INSTRUCTIONS TO FOLLOW ▸
Take the lines below between the one holding "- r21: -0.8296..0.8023" and the one holding "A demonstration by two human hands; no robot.", inclusive, and copy them exactly. Add nothing.

____

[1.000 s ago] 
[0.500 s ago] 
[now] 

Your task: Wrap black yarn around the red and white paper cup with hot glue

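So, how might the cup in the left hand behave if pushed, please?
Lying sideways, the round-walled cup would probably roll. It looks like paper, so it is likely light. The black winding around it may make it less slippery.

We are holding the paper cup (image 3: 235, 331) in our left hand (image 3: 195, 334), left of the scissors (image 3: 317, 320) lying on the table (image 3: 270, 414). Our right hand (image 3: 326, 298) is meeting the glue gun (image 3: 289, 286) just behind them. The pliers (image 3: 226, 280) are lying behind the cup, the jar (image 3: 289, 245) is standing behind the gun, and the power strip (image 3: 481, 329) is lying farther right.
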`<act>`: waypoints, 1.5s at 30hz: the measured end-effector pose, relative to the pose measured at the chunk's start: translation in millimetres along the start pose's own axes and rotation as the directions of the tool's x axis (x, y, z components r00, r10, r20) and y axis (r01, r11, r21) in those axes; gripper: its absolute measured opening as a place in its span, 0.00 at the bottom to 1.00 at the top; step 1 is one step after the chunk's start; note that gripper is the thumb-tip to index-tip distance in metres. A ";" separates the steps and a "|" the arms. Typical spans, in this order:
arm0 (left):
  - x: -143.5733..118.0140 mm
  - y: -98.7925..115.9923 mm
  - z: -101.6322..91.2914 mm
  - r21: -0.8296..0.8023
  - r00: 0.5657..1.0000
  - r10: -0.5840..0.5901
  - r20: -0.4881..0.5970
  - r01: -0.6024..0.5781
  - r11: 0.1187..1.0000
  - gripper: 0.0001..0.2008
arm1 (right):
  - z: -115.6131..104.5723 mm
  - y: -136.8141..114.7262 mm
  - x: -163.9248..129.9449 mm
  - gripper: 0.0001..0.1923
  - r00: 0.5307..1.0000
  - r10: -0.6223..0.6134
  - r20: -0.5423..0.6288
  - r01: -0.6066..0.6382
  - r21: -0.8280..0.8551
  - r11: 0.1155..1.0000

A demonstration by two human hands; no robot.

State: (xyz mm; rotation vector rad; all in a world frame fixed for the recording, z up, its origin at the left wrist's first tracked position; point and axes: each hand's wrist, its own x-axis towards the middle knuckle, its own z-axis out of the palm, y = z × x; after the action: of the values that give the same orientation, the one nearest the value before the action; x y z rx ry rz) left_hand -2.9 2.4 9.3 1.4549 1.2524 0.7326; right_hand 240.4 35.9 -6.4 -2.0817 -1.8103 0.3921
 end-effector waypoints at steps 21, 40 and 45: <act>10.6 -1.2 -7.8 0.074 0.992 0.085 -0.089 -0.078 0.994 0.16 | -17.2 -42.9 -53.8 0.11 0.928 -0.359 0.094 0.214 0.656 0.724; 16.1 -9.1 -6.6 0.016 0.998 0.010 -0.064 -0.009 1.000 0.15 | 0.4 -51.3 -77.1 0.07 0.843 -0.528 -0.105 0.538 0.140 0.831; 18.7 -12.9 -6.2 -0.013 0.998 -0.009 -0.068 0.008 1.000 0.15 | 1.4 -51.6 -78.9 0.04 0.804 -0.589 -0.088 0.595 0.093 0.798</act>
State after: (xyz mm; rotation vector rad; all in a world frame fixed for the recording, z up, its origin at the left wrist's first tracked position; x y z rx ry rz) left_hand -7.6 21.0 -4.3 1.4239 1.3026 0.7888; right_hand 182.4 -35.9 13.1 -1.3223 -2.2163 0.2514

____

THE ANSWER ▸
  - r21: -0.8296..0.8023
  - r00: 0.5657..1.0000
  - r10: -0.5840..0.5901
  - r20: -0.4881..0.5970
  - r01: -0.6024..0.5781
  - r11: 0.1187..1.0000
  - gripper: 0.0001..0.2008
arm1 (right):
  - z: -115.6131..104.5723 mm
  - y: -136.8141..114.7262 mm
  - x: -163.9248..129.9449 mm
  - gripper: 0.0001..0.1923
  - r00: 0.5307..1.0000
  - r10: -0.6223..0.6134
  - r20: -0.5423..0.6288
  - r01: -0.6066..0.6382
  - r21: -0.8280..0.8551
  - r11: 0.1155..1.0000

A demonstration by two human hands; no robot.

The answer has been given, and the exercise is complete.